_Aim of the task_: All the data below goes into the copy word for word, but the pictures don't.

Collected data entries:
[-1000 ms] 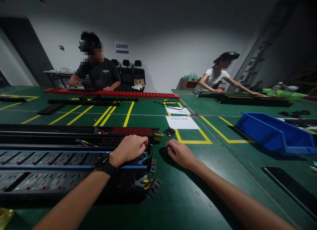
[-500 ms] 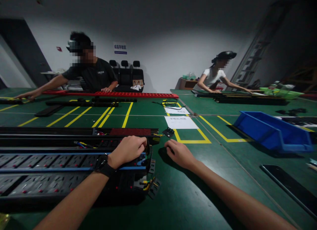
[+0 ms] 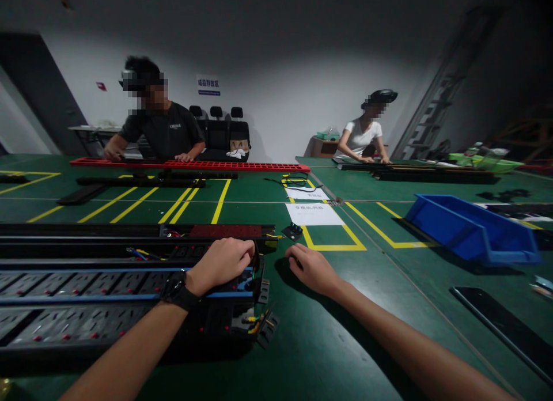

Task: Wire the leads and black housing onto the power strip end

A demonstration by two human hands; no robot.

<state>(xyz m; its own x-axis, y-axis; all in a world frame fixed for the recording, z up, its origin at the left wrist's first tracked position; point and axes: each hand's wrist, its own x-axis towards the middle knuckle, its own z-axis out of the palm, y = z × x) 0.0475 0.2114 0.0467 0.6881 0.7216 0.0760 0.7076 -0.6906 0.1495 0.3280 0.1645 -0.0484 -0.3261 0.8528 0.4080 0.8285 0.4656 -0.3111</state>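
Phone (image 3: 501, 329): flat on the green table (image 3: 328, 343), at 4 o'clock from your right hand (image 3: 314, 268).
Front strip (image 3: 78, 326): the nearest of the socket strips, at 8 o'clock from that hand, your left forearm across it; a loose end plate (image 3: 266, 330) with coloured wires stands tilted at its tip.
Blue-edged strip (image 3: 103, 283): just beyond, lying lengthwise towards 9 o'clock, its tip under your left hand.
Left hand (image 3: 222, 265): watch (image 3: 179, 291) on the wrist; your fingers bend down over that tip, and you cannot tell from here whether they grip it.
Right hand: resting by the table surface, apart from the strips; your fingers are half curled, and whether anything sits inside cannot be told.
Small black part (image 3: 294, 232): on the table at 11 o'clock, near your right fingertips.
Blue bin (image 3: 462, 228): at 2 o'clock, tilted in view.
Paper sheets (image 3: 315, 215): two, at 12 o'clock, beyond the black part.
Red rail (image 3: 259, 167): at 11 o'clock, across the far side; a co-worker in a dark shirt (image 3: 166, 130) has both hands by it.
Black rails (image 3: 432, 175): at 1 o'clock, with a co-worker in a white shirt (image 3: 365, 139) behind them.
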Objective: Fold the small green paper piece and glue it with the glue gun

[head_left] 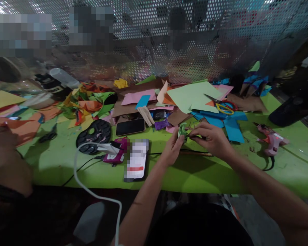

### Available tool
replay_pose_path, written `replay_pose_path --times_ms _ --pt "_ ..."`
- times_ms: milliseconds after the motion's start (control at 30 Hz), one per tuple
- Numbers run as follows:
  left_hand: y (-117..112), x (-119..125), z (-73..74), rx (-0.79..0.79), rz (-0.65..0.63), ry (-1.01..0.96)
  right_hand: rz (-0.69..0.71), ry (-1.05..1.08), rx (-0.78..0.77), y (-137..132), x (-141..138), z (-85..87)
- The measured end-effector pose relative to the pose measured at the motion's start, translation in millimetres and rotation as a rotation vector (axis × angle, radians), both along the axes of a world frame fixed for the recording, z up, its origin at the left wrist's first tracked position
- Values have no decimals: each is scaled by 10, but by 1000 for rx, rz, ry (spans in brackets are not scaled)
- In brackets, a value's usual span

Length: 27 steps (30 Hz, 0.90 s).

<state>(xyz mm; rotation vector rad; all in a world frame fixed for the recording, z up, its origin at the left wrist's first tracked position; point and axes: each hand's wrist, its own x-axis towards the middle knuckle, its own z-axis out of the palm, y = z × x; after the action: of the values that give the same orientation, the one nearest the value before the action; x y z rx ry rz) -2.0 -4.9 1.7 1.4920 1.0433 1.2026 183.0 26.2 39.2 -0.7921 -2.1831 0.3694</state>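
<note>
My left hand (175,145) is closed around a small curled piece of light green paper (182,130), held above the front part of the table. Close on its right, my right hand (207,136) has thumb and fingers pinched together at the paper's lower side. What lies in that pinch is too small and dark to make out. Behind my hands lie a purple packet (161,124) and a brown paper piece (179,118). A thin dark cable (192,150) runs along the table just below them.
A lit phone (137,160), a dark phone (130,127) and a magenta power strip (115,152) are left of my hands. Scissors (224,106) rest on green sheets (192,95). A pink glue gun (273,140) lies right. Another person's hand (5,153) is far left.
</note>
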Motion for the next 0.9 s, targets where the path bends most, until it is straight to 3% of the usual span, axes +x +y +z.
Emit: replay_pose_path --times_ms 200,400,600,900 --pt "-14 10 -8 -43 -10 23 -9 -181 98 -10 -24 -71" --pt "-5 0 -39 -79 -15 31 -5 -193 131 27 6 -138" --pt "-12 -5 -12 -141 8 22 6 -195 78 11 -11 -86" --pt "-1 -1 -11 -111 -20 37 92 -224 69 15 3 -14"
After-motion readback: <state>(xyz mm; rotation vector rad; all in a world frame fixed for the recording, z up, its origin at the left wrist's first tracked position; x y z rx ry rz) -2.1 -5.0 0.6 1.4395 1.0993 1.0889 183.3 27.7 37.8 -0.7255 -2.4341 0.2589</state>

_Exercise answer_:
[-1000 ms] 
[-500 ms] 
[+0 ms] 

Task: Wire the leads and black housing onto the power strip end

A demonstration by two human hands; no robot.

<state>(xyz m; its own x-axis, y-axis; all in a world frame fixed for the recording, z up, its origin at the left wrist's first tracked position; point and axes: each hand's wrist, its own x-axis towards the middle knuckle, its own z-axis out of the palm, y = z × x) 0.0475 0.2114 0.0467 0.6881 0.7216 0.0760 0.7076 -0.6906 0.1495 0.3280 0.1645 -0.0484 -0.3261 0.8528 0.4080 0.8285 0.4656 -0.3111</state>
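Phone (image 3: 501, 329): flat on the green table (image 3: 328, 343), at 4 o'clock from your right hand (image 3: 314, 268).
Front strip (image 3: 78, 326): the nearest of the socket strips, at 8 o'clock from that hand, your left forearm across it; a loose end plate (image 3: 266, 330) with coloured wires stands tilted at its tip.
Blue-edged strip (image 3: 103, 283): just beyond, lying lengthwise towards 9 o'clock, its tip under your left hand.
Left hand (image 3: 222, 265): watch (image 3: 179, 291) on the wrist; your fingers bend down over that tip, and you cannot tell from here whether they grip it.
Right hand: resting by the table surface, apart from the strips; your fingers are half curled, and whether anything sits inside cannot be told.
Small black part (image 3: 294, 232): on the table at 11 o'clock, near your right fingertips.
Blue bin (image 3: 462, 228): at 2 o'clock, tilted in view.
Paper sheets (image 3: 315, 215): two, at 12 o'clock, beyond the black part.
Red rail (image 3: 259, 167): at 11 o'clock, across the far side; a co-worker in a dark shirt (image 3: 166, 130) has both hands by it.
Black rails (image 3: 432, 175): at 1 o'clock, with a co-worker in a white shirt (image 3: 365, 139) behind them.
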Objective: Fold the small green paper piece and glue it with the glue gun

[head_left] 

### Available tool
replay_pose_path, written `replay_pose_path --times_ms _ --pt "_ ..."`
- times_ms: milliseconds after the motion's start (control at 30 Hz), one per tuple
- Numbers run as follows:
  left_hand: y (-117..112), x (-119..125), z (-73..74), rx (-0.79..0.79), rz (-0.65..0.63), ry (-1.01..0.96)
  right_hand: rz (-0.69..0.71), ry (-1.05..1.08), rx (-0.78..0.77), y (-137..132), x (-141..138), z (-85..87)
- The measured end-effector pose relative to the pose measured at the motion's start, translation in millimetres and rotation as a rotation vector (axis × angle, radians), both along the axes of a world frame fixed for the recording, z up, its origin at the left wrist's first tracked position
- Values have no decimals: each is scaled by 10, but by 1000 for rx, rz, ry (spans in brackets are not scaled)
- In brackets, a value's usual span

Length: 27 steps (30 Hz, 0.90 s).

<state>(xyz mm; rotation vector rad; all in a world frame fixed for the recording, z up, its origin at the left wrist's first tracked position; point and axes: each hand's wrist, its own x-axis towards the middle knuckle, its own z-axis out of the palm, y = z × x; after the action: of the values that give the same orientation, the one nearest the value before the action; x y z rx ry rz) -2.0 -4.9 1.7 1.4920 1.0433 1.2026 183.0 26.2 39.2 -0.7921 -2.1831 0.3694</state>
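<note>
My left hand (175,145) is closed around a small curled piece of light green paper (182,130), held above the front part of the table. Close on its right, my right hand (207,136) has thumb and fingers pinched together at the paper's lower side. What lies in that pinch is too small and dark to make out. Behind my hands lie a purple packet (161,124) and a brown paper piece (179,118). A thin dark cable (192,150) runs along the table just below them.
A lit phone (137,160), a dark phone (130,127) and a magenta power strip (115,152) are left of my hands. Scissors (224,106) rest on green sheets (192,95). A pink glue gun (273,140) lies right. Another person's hand (5,153) is far left.
</note>
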Motion for the next 0.9 s, targets where the path bends most, until it is straight to 3% of the usual span, axes +x +y +z.
Emit: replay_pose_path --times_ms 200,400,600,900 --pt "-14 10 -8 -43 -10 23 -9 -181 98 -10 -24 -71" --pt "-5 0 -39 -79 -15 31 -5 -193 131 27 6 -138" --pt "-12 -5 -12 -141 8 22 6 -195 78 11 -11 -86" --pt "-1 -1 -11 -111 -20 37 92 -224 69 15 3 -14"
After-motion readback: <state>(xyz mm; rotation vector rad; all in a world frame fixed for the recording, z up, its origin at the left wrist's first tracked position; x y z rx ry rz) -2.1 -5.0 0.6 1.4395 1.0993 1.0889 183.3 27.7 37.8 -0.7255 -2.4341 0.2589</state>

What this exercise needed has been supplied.